Cultura e Spettacoli

La battaglia navale che è costata la guerra alla Germania

Matteo Sacchi

nostro inviato a Gorizia

Si potrebbe dire che la Germania la prima guerra mondiale l'ha persa il 31 maggio del 1916. Quel giorno nel braccio di mare a nord dello Jutland finirono le speranze tedesche di poter liberare i propri porti dalla morsa della flotta inglese, che impediva qualsiasi rifornimento. Senza quei rifornimenti, nessuna vittoria di terra avrebbe potuto cambiare il corso degli eventi. Nel raccontare questa disfida tra giganti d'acciaio (lo scontro navale più grande di sempre) ieri a èStoria l'ammiraglio Roberto Domini, l'ammiraglio Ferdinando San Felice di Monteforte e lo storico Virgilio Ilari hanno ricostruito non tanto la battaglia, ma la sua genesi. Che è la genesi stessa del conflitto. Inghilterra e Germania erano ai ferri corti ben prima del 1914. E questa «Guerra fredda» la si giocò sul mare a colpi di corazzate. Nel 1906 gli inglesi vararono la Dreadnought, la prima corazzata monocalibro. Avrebbe dovuto convincere Berlino a stare al suo posto. La risposta dei tedeschi fu immediata, iniziarono a realizzare anch'essi grandi navi da battaglia progettate secondo la dottrina: «Primo galleggiare, secondo colpire». Ne nacquero vascelli di una modernità spaventosa. L'ammiragliato inglese, non riuscendo a competere in qualità, rispondeva con la quantità, la filosofia del «two ships for one».

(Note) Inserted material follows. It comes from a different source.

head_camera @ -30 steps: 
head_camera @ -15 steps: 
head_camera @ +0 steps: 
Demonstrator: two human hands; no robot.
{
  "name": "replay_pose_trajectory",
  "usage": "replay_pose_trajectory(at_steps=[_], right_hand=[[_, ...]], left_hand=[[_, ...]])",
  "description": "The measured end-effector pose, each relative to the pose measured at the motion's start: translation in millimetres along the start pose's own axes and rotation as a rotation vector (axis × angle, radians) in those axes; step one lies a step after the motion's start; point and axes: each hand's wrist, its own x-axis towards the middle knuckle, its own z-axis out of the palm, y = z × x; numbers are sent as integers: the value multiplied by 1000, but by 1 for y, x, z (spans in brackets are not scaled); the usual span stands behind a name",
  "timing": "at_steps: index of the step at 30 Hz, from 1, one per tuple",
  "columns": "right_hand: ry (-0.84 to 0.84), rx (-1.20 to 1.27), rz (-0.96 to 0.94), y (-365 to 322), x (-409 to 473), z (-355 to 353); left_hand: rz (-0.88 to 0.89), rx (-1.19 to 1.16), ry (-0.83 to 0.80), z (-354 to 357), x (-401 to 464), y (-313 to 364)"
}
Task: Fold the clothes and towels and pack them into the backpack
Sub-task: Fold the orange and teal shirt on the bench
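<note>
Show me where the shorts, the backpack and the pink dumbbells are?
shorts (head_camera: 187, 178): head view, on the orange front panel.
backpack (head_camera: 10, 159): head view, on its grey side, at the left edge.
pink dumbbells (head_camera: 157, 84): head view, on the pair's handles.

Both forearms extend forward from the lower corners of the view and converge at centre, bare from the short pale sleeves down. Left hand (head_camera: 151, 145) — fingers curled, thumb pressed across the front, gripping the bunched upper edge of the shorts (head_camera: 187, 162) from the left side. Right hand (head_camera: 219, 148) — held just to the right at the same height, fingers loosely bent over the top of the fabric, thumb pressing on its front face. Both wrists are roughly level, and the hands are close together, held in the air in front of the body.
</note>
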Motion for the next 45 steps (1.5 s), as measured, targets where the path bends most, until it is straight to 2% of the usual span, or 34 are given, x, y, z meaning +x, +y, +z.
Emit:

Questa corsa alle «Super-dreadnought» era però insostenibile, entrambi i ministeri del tesoro tirarono un sospiro di sollievo quando si decise di sparare davvero. Però, ironia, nessuno nel 1914 o nel 1915 cercò lo scontro risolutivo. L'ammiraglio inglese Jellicoe non aveva voglia di giocarsi il tutto per tutto, era in vantaggio. L'ammiraglio tedesco von Scheer si limitava a piccole incursioni di cannoneggiamento. Intanto la pressione dell'opinione pubblica saliva da entrambe le parti. Poi, quasi per caso, il 30 maggio la flotta inglese uscì dai porti in forze e anche quella tedesca. Ne nacque uno scontro non voluto, cruento ma breve. La superiorità tecnica dei tedeschi e alcuni sbagli madornali degli inglesi (avevano imbarcato munizioni fuori dalle santabarbara corazzate) all'inizio favorirono la Hochseeflotte. Tre incrociatori da battaglia tra i più moderni della Home Fleet saltarono in aria come petardi. Ma il numero era dalla parte dei britannici. I tedeschi si ritrovarono sotto una pioggia di piombo e stretti a tenaglia. Si sganciarono a stento, forse perché l'ammiraglio Jellicoe, di nuovo, non volle rischiare troppo. Risultato? La marina tedesca non sarebbe mai più riuscita a uscire dal Mare del nord. Ma questo lo si capì dopo. I tedeschi dichiararono subito alla Reuters di aver vinto la battaglia (avevano distrutto 15 navi inglesi perdendone 11). Si guardarono bene invece dal dire che si erano comportati, né più né meno, come un pugile medio che salta sul ring, dà 3 o 4 rapidi cazzotti al campione dei massimi, stordendolo, e poi getta la spugna. La stampa britannica abboccò e ne nacque un vero putiferio contro Jellicoe. Ci vollero anni perché risultasse chiaro, come ha scritto Winston Churchill, che Jellicoe «era l'unico uomo in grado di perdere la guerra in mezza giornata».

Si accontentò di un brutto pareggio in mare e di fatto la vinse.